Bridging the AI Maturity Gap: Enhancing SOCs for Maximum Value
Over the past eighteen months, the integration of artificial intelligence (AI) into Security Operations Centers (SOCs) has transitioned from a novel concept to a fundamental component of cybersecurity strategies. Significant investments have been directed toward AI-driven security platforms, autonomous SOC tools, and AI co-pilots embedded within various layers of the security infrastructure. Despite this surge in adoption, a recent study reveals that only 10% of SOCs report deriving excellent value from their AI implementations, while a substantial 71% indicate receiving minimal to no value. This disparity underscores a critical need to reassess and refine AI deployment strategies within SOCs to bridge the existing maturity gap.
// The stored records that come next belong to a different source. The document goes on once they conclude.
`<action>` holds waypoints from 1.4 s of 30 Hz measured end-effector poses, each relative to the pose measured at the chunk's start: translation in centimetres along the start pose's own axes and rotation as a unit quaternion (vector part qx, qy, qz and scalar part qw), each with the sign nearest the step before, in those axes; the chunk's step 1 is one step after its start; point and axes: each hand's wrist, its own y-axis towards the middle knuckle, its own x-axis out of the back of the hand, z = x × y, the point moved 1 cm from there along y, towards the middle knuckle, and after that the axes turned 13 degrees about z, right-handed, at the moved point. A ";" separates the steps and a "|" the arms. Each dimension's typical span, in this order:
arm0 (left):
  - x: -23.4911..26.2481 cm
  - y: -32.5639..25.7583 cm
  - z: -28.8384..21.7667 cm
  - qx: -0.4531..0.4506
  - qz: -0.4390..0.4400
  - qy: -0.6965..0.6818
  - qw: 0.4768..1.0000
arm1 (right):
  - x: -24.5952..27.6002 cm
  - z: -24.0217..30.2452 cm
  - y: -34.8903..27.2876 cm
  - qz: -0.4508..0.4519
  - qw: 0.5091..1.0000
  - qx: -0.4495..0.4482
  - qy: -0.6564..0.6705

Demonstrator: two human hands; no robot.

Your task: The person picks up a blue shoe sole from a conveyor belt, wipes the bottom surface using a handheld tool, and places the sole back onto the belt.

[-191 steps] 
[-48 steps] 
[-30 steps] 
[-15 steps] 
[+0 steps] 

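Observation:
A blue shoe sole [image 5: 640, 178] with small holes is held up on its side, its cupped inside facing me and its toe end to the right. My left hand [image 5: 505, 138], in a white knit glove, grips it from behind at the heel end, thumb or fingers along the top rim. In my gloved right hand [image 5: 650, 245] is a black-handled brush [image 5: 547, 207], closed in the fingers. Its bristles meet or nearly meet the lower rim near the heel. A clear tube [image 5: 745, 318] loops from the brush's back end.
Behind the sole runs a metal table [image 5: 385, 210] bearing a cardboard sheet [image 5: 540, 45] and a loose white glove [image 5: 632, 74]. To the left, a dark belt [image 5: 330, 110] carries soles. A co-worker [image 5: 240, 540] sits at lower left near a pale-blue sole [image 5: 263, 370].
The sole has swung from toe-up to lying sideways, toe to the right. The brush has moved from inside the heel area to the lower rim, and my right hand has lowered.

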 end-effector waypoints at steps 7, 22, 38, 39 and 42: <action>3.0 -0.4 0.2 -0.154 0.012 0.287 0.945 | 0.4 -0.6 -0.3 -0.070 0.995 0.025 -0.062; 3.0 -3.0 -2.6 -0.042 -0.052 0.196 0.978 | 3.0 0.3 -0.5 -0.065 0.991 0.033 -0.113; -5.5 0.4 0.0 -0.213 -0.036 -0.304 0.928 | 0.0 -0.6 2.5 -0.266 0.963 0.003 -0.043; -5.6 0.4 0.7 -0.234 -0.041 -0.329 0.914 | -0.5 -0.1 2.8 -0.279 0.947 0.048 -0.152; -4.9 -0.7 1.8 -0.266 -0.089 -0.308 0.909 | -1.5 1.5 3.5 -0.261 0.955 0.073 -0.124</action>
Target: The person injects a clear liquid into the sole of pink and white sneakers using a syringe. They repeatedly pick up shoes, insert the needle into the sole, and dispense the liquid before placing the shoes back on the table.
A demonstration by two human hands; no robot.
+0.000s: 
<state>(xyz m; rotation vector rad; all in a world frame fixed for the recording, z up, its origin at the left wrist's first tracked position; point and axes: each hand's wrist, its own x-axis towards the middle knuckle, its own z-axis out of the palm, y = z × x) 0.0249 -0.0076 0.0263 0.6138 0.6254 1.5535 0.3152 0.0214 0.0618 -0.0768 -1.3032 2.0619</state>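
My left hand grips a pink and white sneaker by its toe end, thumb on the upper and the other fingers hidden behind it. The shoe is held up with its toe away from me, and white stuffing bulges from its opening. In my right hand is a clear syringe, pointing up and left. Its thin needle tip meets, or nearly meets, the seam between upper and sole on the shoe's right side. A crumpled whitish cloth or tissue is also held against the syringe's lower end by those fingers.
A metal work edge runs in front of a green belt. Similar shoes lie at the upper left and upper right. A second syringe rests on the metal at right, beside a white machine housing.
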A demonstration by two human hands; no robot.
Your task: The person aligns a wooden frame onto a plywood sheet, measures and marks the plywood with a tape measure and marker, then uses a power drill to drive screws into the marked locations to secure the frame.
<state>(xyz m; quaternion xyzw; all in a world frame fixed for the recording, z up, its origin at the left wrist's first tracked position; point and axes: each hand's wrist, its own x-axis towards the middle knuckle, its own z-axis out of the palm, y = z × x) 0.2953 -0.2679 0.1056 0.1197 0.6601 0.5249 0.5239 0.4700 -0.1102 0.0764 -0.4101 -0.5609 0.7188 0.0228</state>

Insights from the SOC-CMM 2026 Maturity Report
The SOC-CMM 2026 Maturity Report, which surveyed approximately 200 SOCs across diverse regions, sectors, and operational models between January and March 2026, provides valuable insights into the current state of AI integration:
1. Widespread AI Adoption: The report highlights a significant uptick in AI adoption across various categories within SOCs:
– Off-the-shelf large language models saw a 55% year-over-year increase.
– AI co-pilots experienced a 145% growth.
– AI agents grew by 118%.
– Supervised machine learning adoption rose by 96%.
– Customized large language models increased by 64%.
This trend indicates a robust commitment to integrating AI technologies within SOCs.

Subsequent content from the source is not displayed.